On this point, the authors ask: “Is it more important to always predict with the lowest possible level of error, or is it preferable to predict selectively and only when we are confident in advance that the level of error with be small?”
Along these lines, the solution proposed by the team of scientists was to design a deep learning model, capable of estimating the complexity of the distribution of possible predictions. Thanks to this model, the person who will make the decisions based on the results will have a more complete vision in order to decide which value is the best one to try to predict. “Our goal is to transmit information to the person who is going to work with the model, so that they are aware of how reliable each possible prediction is. With this approach in mind, we can develop analytical models that are capable of abstaining from making a prediction if they are not sufficiently reliable,” adds Brando.
More precise expense predictions
Addressing the modeling of uncertainty is fundamental in any predictive system that entails a certain level of risk. For this reason, it is a scientific approach, key to the design of any product or service in the financial sector. In fact, the issue is becoming highly relevant in the scientific community and was one of the topics that sparked the most interest in recent editions of NeurIPS.
The problem, as well as the solution proposed by researchers, can be illustrated with a real example from the financial sector: the forecasting of monthly expenses.
Visual representation of how the model shows a distribution of the different possible predictions.
A customer’s monthly expense data can be used to represent each customer’s history of expenses as a time series, where the first value corresponds to the total amount spent in the first month, the second point corresponds to the total amount spent in the second month, and so on. In this context, it is possible to create a predictive system that, given the history of several months of expenses by a customer, can predict how much they will spend next month. As illustrated in the figure above - and similar to what occurs in many problems in real life - given the same history of expenses, each user could act in a different way in the future. The question is, which of these possible expenses would the predictive system show?
In fact, all spending options shown in the figure are possible scenarios, so offering a single numerical value as the result doesn’t make sense in this problem. In addition, by observing the distribution of these possible predictions, it can be observed that for this specific case, the results are organized into three different groups - which can be easily recognized by noting the three peaks in the distribution.
Therefore, in this case, being aware of the distribution (or multimodal pattern) is essential, as it provides key, highly useful information to adapt the prediction - information we would not have if we modeled the uncertainty in a flexible manner. Furthermore, by having the property of flexibility, the developed model makes it possible to detect the distribution of predictions without strong restrictions.
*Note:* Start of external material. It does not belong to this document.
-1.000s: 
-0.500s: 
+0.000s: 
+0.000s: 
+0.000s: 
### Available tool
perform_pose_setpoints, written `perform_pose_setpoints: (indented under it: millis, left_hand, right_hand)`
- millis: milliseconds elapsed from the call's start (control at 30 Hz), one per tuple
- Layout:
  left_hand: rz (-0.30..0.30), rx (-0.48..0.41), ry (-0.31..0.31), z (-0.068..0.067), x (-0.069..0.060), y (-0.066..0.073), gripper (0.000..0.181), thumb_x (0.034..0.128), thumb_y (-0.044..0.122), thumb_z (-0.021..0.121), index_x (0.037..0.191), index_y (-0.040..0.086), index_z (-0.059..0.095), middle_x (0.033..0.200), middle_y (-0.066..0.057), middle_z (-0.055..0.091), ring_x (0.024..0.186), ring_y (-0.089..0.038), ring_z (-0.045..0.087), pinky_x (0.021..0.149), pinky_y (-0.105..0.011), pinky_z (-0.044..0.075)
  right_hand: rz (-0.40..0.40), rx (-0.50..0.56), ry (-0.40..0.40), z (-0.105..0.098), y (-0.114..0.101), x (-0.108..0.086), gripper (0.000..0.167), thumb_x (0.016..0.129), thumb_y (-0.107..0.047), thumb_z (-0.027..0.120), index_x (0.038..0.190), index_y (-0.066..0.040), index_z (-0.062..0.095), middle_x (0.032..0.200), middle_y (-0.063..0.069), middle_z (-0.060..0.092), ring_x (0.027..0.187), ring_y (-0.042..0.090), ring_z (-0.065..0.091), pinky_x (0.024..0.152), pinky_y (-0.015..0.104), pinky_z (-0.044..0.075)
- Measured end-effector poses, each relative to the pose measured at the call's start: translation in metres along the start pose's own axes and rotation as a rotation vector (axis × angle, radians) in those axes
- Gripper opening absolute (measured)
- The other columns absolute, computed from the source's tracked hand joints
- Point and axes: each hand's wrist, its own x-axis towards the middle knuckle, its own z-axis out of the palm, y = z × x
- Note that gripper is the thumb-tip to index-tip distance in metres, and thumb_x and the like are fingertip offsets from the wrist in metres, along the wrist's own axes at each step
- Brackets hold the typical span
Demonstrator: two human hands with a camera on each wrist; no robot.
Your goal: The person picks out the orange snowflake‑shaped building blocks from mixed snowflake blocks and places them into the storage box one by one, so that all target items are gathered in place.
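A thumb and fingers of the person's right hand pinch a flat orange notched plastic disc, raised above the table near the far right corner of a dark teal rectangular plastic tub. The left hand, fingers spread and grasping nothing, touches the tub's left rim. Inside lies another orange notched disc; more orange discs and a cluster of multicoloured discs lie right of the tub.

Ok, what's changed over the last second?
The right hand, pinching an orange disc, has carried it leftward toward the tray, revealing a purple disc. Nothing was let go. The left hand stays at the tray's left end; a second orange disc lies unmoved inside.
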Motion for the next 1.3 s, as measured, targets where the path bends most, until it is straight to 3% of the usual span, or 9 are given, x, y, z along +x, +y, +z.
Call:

This example outlines a possible application of the modeling of uncertainty. However, in order to understand the technical aspects of this work, you can watch a three minute video-summary, read the scientific paper presented at the conference, or experiment with the implementation of the model proposed in the article (UMAL; Uncountable Mixture of Asymmetric Laplacians) individually in different public access problems.
The modeling of uncertainty is an active research area at BBVA’s AI Factory, developed by José A. Rodríguez Serrano and Axel Brando, the co-authors of the research presented at NeurIPS. “This line of work represents an example of how our pragmatic research approach, geared toward BBVA’s analytical challenges has produced a result that can be used by teams to offer our customers better products and services,” explains Rodríguez, Research Director. In fact, the results and conclusions are already being transferred to the design of new products and services, using data with which BBVA is currently working.